I actually ‘hear’ a character first in my head. Sometimes I know who’s talking, while other times it takes days to figure it out. Once I have enough dialogue written down, then I may go back and do character sheets. I do find interviews helpful, when I’m stuck in a story section. That said, I do them a little differently. Instead of asking interview questions, I ask specific characters to tell me the story from start to finish. (ie what happened?) It helps that it’s in their point of view because everyone sees things differently. Information I might not have had pops up during these types of interviews.

Well, the world you develop affects every character inhabiting it. Not necessarily their development, but certainly their actions. In my case, the dead world that Red lives on is harsh. Food is scarce, so the wild animals who managed to survive will hunt anything. That includes people. You can’t survive long without supplies. There are communal bathing areas in most cities, so modesty doesn’t really exist. Most people have been genetically modified in the womb to withstand the higher radiation levels from sunlight. There are certain things in my Dead World books that are simply a way of life and my characters accept them as such.

How do you go about building your world? Do you use maps, charts or drawings?

I build my world through characterization. The characters ALWAYS come first in my books. I don’t use props like maps, charts, or drawings. The world blooms around my characters, not the other way around.

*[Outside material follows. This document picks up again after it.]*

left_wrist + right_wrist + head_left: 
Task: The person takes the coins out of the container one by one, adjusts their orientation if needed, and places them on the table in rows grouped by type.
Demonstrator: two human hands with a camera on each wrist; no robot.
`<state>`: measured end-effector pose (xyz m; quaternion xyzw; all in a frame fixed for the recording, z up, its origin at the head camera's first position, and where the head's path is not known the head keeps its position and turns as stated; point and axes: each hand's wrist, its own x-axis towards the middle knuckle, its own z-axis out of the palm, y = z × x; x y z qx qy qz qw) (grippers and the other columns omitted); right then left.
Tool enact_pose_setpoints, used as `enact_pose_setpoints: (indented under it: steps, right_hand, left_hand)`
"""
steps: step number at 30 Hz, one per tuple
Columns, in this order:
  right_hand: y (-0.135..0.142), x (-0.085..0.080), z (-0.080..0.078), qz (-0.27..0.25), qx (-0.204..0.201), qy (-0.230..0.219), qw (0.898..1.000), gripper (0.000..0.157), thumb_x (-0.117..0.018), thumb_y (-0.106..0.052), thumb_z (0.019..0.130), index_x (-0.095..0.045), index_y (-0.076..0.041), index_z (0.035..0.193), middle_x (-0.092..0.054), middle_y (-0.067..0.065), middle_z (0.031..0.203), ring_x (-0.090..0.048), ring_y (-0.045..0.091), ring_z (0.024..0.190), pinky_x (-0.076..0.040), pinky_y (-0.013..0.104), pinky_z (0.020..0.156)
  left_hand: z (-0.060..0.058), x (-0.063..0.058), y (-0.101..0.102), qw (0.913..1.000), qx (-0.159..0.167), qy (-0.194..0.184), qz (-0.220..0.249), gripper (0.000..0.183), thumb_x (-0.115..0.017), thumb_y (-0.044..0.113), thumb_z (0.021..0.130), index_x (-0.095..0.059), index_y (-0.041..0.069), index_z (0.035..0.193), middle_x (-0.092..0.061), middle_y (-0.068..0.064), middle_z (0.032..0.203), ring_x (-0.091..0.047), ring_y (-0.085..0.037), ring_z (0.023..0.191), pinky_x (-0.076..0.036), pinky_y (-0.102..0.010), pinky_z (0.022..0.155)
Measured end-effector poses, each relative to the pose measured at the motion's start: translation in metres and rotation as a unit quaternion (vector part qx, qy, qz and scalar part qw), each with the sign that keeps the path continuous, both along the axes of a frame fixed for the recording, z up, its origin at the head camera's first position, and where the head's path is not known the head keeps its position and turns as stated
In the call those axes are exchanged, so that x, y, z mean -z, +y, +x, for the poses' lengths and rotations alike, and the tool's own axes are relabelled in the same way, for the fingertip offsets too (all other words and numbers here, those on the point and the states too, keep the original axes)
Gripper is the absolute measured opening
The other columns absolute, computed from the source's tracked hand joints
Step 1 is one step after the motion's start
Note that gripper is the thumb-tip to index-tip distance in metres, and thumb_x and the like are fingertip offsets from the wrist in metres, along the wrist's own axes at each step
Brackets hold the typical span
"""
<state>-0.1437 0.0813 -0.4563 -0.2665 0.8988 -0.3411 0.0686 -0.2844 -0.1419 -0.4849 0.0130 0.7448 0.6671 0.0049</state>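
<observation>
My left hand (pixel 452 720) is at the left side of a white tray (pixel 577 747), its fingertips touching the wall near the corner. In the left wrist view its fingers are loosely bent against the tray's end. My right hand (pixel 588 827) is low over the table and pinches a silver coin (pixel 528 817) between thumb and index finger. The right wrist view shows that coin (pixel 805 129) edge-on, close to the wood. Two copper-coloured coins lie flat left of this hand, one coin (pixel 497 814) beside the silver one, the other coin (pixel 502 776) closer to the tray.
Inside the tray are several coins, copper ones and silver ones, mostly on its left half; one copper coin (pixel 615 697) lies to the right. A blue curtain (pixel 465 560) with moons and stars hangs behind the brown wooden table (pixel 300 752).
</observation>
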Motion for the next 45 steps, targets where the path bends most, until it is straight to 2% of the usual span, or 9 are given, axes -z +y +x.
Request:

For example: Red began speaking to me first. When I met her, I knew she was scared. Something had woken her from a deep sleep. I didn’t realize the book was set in the near-future until she reached over to her steel nightstand and grabbed a laser pistol. At that point, I interrupted her and asked where she was located. Turns out she was inside an officer’s dorm room at the International Police Tactical Team headquarters. Could’ve knocked me over with a feather. *g*

Do you have any authors that inspired you?

Several. The authors who got me interested in writing are Virginia Henley, Kathleen Woodiwiss, and Johanna Lindsey. I loved their early work. Still do. I was also inspired by Lynn Viehl, Angela Knight, Lora Leigh, Christine Warren, Lori Foster, Simon Green, John Scalzi, Neil Gaiman, Jim Butcher, and Kelley Armstrong.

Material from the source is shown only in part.